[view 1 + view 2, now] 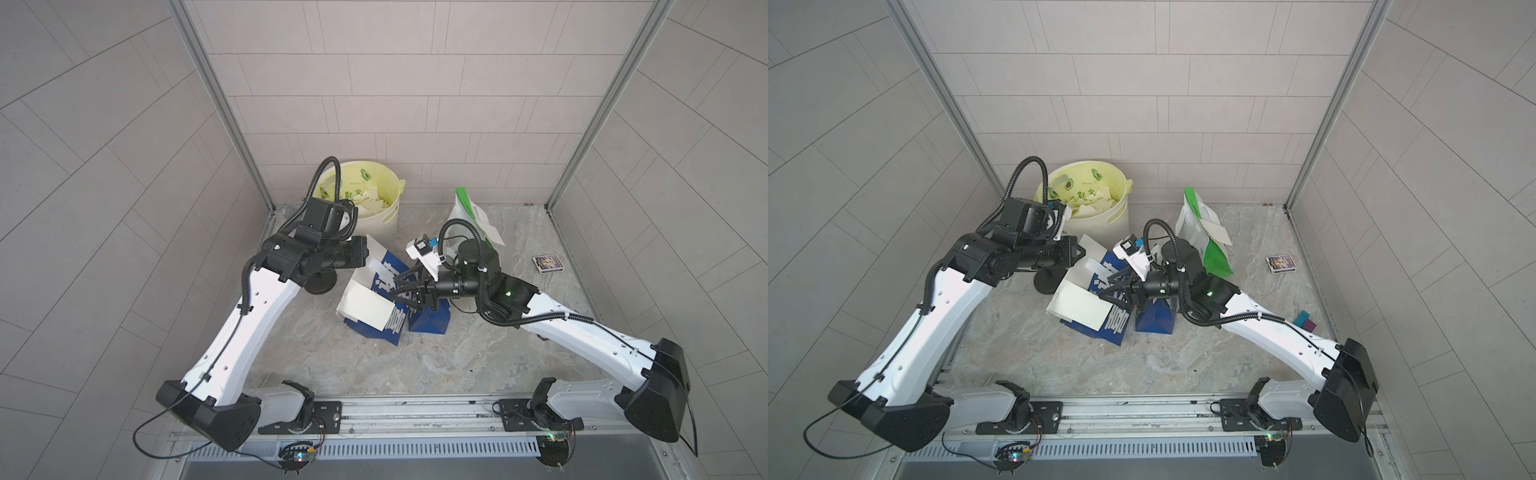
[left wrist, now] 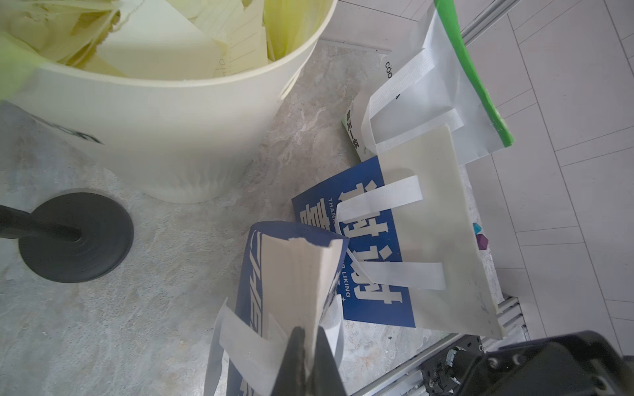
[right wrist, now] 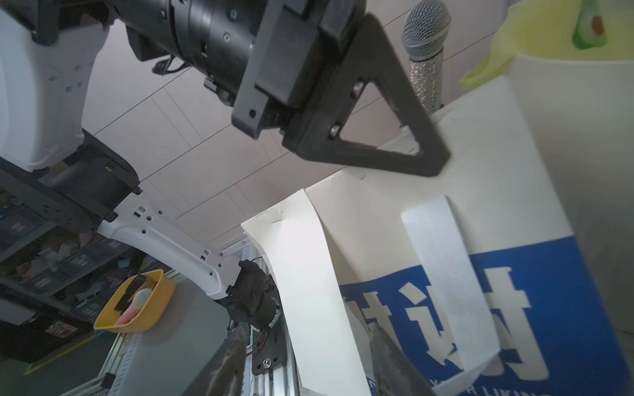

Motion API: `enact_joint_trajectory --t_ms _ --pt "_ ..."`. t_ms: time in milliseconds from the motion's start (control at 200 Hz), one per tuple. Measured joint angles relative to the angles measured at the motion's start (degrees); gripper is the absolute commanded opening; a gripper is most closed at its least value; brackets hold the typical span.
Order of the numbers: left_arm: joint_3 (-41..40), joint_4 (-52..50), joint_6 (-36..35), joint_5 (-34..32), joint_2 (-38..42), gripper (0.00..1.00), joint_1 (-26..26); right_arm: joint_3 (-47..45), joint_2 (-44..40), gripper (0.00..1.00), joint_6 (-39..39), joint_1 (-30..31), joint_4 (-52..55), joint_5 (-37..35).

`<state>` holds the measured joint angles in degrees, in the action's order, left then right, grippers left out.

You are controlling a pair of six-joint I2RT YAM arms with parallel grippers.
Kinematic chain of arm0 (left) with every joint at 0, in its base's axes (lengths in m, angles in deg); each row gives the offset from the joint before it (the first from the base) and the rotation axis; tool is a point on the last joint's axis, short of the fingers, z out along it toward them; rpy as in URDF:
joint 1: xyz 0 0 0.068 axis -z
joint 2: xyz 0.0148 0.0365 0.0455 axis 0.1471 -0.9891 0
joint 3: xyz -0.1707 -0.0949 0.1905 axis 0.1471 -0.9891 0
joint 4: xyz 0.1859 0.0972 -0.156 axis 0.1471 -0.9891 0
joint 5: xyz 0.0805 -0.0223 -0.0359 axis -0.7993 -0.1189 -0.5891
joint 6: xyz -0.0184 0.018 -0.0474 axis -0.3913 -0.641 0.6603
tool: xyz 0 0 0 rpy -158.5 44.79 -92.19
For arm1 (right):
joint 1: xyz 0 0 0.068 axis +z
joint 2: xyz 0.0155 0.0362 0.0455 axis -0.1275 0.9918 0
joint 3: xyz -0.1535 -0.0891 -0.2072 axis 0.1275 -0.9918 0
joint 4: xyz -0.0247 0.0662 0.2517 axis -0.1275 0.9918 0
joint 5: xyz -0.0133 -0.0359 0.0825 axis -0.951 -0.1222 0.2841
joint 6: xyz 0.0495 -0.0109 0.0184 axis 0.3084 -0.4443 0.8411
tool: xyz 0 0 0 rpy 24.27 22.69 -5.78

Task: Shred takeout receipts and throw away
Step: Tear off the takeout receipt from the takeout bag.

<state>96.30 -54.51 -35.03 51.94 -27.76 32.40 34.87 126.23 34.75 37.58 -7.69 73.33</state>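
The left claw (image 2: 310,343) is pinched fully closed on the pale upper edge of a stiff blue paper bag (image 2: 252,274), holding that edge up off the marbled, stone-look bench (image 1: 374,365). A takeout receipt (image 3: 308,291), a long, smooth white rectangular slip stapled at its top corner, curves down the bag's face beside a flat woven-looking white strap handle (image 3: 446,281). The right claw (image 1: 397,286) stands about half open, one dark finger on each side of the slip, gripping nothing. Torn pale receipt scraps (image 1: 372,199) lie heaped in a round cream plastic bin (image 1: 386,224) lined with thin yellow-green film.
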Motion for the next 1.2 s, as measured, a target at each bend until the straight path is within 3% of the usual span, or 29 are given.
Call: enact_joint_trajectory --t_ms 260,700,756,831,951,1086,1201 --pt "0.0 1.1 0.4 1.9 0.0 0.0 0.0 5.8 6.4 0.58 -3.8 1.9 6.6 1.7" --pt "0.0 1.7 0.8 1.9 0.0 0.0 0.0 7.5 10.0 0.38 -3.3 3.1 6.2 6.4" --pt "-0.1 1.7 0.9 1.7 0.0 0.0 0.0 7.5 10.0 0.39 -2.8 3.1 5.3 6.9" --pt "-0.1 1.7 0.9 1.7 0.0 0.0 0.0 7.4 10.0 0.47 -2.4 3.2 4.8 6.4" --pt "-0.1 1.7 0.9 2.0 0.0 0.0 0.0 7.0 9.2 0.53 -3.9 3.2 5.9 1.1" --pt "-0.1 1.7 0.6 2.7 0.1 0.0 0.0 7.2 8.0 0.55 -9.0 3.1 11.8 -6.5" --pt "-0.1 1.7 0.4 2.8 0.3 0.0 0.0 7.8 7.8 0.55 -13.1 3.0 17.7 -7.8"
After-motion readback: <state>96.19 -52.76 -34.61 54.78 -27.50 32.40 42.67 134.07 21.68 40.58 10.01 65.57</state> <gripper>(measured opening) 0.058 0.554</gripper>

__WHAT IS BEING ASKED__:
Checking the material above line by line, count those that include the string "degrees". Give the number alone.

__RESULT OF THIS EXERCISE__:
2